Apr 2, 2009

First Ever Video of The Dynamics of Carbon Atoms!

While humans have been able to use transmission and scanning tunneling microscopes to capture images of atoms, never have we managed to create a film of these atoms moving and re-arranging themselves. That is, until now.

Researchers with the U.S. Department of Energy’s Lawrence Berkeley National Laboratory (Berkeley Lab), working with TEAM 0.5, the world’s most powerful transmission electron microscope, have made a movie that shows in real-time carbon atoms repositioning themselves around the edge of a hole that was punched into a graphene sheet. Viewers can observe how chemical bonds break and form as the suddenly volatile atoms are driven to find a stable configuration. This is the first ever live recording of the dynamics of carbon atoms in graphene. ( Science Daily )

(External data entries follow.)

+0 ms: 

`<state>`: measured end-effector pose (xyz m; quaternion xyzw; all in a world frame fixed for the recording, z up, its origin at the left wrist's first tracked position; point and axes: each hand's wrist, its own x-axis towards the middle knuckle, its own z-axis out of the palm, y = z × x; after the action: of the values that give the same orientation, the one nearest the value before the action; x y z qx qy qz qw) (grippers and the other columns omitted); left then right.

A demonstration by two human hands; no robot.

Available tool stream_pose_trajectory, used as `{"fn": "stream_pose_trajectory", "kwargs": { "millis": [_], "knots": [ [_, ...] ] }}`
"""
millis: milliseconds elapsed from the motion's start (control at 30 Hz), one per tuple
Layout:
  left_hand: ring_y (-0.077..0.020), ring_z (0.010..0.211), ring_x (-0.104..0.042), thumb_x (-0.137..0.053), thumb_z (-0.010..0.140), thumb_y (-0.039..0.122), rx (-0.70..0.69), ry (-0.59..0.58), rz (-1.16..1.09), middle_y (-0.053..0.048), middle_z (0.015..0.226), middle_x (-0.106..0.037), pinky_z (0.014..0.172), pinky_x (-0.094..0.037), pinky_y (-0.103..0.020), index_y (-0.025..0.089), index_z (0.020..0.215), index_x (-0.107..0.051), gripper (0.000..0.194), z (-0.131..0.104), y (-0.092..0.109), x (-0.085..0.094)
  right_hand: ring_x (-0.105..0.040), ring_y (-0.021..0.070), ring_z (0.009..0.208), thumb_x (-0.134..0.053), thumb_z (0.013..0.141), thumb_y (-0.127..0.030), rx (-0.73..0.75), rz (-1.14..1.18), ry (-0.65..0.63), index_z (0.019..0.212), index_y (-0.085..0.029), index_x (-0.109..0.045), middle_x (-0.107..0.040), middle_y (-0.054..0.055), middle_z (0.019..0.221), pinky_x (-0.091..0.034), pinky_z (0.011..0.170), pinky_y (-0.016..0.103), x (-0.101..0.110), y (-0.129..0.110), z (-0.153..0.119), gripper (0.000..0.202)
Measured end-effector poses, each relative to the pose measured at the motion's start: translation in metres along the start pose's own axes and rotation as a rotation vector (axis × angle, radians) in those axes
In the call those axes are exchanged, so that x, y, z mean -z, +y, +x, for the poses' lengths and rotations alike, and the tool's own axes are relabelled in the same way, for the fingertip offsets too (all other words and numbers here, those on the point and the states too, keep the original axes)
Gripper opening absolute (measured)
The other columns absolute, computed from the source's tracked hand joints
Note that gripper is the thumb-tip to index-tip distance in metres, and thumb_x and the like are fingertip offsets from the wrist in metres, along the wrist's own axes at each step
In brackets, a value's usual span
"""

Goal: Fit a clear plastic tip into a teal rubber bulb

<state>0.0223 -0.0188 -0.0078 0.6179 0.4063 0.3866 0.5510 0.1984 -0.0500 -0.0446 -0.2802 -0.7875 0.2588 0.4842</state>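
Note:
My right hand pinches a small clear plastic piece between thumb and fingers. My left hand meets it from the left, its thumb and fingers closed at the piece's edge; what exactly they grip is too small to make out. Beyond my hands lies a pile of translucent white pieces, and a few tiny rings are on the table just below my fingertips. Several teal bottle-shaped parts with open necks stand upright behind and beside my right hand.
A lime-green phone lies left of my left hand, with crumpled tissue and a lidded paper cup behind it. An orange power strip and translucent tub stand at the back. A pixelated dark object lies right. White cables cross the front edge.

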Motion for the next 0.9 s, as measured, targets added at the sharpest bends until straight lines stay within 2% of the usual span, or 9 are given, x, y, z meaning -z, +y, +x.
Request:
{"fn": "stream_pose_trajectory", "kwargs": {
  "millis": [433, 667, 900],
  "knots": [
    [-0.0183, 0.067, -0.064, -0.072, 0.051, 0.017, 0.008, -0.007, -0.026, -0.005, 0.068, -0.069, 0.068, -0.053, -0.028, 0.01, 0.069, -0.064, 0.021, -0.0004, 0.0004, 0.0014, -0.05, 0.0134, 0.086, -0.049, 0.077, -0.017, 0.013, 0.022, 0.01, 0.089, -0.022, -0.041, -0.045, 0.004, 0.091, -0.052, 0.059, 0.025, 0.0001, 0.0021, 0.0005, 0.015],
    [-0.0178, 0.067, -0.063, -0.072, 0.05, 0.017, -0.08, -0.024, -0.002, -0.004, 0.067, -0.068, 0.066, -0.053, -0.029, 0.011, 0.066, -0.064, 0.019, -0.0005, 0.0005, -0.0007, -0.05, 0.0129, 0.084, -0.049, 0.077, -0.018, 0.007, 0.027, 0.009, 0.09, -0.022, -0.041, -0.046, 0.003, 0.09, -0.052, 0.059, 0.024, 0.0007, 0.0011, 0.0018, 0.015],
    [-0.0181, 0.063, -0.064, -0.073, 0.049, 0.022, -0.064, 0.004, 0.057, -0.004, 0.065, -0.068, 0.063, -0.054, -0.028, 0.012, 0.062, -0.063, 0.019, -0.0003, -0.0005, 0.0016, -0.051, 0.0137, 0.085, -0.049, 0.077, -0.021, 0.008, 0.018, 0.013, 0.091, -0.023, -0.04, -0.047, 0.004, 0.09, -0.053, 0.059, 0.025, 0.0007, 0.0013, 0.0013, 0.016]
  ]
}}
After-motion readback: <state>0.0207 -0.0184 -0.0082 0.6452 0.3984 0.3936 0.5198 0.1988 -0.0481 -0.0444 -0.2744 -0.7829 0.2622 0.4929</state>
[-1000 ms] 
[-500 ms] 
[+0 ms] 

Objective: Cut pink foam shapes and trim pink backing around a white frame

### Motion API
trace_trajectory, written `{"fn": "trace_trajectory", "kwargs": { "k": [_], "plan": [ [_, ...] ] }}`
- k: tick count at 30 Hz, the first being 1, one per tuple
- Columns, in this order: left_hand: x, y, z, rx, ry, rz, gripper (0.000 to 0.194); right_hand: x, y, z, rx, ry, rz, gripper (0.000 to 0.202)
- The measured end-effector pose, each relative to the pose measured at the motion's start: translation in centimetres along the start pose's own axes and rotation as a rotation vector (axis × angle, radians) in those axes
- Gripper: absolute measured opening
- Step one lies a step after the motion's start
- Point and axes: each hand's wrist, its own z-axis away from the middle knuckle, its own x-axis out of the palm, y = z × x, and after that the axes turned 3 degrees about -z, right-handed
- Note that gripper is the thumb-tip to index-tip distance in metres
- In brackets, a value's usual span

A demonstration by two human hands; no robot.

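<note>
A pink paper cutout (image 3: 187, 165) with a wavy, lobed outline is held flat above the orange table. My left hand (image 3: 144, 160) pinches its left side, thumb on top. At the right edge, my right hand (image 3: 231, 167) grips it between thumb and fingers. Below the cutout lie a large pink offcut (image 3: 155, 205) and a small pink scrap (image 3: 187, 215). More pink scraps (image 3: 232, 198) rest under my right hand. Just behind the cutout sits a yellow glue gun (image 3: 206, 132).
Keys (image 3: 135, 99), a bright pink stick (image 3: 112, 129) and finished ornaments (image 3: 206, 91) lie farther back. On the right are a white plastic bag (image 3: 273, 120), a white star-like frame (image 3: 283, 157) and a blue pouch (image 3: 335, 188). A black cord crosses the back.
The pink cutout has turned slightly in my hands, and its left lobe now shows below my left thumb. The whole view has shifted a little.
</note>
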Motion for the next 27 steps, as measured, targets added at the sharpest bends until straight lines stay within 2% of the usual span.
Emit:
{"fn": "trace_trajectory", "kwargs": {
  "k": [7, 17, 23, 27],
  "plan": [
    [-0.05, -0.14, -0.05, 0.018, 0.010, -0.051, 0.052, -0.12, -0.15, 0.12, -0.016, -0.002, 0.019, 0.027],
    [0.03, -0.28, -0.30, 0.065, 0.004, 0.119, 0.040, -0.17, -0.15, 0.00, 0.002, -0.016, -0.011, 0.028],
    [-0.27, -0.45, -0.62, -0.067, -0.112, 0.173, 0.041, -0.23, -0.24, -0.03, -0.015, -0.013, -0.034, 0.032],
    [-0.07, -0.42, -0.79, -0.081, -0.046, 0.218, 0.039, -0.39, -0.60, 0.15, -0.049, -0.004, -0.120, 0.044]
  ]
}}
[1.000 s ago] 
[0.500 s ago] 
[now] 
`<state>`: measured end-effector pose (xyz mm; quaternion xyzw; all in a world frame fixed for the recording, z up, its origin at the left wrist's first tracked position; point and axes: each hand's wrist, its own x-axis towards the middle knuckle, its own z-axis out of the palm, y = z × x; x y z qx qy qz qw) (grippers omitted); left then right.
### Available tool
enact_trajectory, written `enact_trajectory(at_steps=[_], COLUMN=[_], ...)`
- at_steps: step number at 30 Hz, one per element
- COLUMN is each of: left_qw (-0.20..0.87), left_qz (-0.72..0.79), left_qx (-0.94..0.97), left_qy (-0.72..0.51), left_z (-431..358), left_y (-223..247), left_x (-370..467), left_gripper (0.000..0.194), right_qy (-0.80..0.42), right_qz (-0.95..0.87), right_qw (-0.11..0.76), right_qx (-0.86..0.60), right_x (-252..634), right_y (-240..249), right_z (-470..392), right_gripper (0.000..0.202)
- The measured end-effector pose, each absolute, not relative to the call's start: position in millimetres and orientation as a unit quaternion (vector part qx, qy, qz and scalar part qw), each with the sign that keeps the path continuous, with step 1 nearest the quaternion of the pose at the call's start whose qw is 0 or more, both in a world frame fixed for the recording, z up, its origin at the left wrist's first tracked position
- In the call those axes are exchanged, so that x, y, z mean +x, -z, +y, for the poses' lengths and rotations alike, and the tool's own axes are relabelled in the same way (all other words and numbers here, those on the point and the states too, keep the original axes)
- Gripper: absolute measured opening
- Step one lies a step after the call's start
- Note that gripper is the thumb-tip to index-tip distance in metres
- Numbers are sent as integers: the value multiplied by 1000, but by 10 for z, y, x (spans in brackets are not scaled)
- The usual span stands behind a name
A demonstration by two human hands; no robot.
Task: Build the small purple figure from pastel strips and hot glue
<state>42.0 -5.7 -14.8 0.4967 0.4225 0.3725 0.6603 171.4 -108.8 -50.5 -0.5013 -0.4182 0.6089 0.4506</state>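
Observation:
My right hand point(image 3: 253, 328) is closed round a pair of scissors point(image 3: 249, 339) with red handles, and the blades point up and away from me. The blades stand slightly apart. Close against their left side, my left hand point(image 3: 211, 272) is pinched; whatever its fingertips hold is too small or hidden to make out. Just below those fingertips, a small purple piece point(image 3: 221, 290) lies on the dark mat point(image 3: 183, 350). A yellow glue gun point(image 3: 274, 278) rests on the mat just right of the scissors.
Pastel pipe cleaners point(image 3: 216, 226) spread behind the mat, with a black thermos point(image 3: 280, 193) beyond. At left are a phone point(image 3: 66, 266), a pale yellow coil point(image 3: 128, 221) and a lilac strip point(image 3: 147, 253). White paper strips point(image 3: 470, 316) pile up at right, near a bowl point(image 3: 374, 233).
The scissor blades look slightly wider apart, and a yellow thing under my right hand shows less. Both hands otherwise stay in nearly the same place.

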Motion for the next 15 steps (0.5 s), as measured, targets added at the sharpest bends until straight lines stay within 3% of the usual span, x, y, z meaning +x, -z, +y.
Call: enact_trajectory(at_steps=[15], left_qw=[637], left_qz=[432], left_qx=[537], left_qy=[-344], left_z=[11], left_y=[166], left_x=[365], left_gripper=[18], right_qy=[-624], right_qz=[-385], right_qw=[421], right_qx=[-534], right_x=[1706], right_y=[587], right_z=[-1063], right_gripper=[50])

The video above is not a simulation, but actual atoms re-arranging themselves to a more stable state, in order to counter-act the instability of the hole in the graphene. Graphene is a one-atom-thick planar sheet of sp2-bonded carbon atoms that are densely packed in a honeycomb crystal lattice. This image below is a 3-dimensional, false-color rendering of the hole in the graphene. (click to enlarge)

This is the bad-ass that led the team. His name is Alex Zettl.

His previous accomplishments included the first fully functional radio from a single carbon nanotube, and a nanoscale mass sensor that can weigh individual atoms. ( Berkley Lab )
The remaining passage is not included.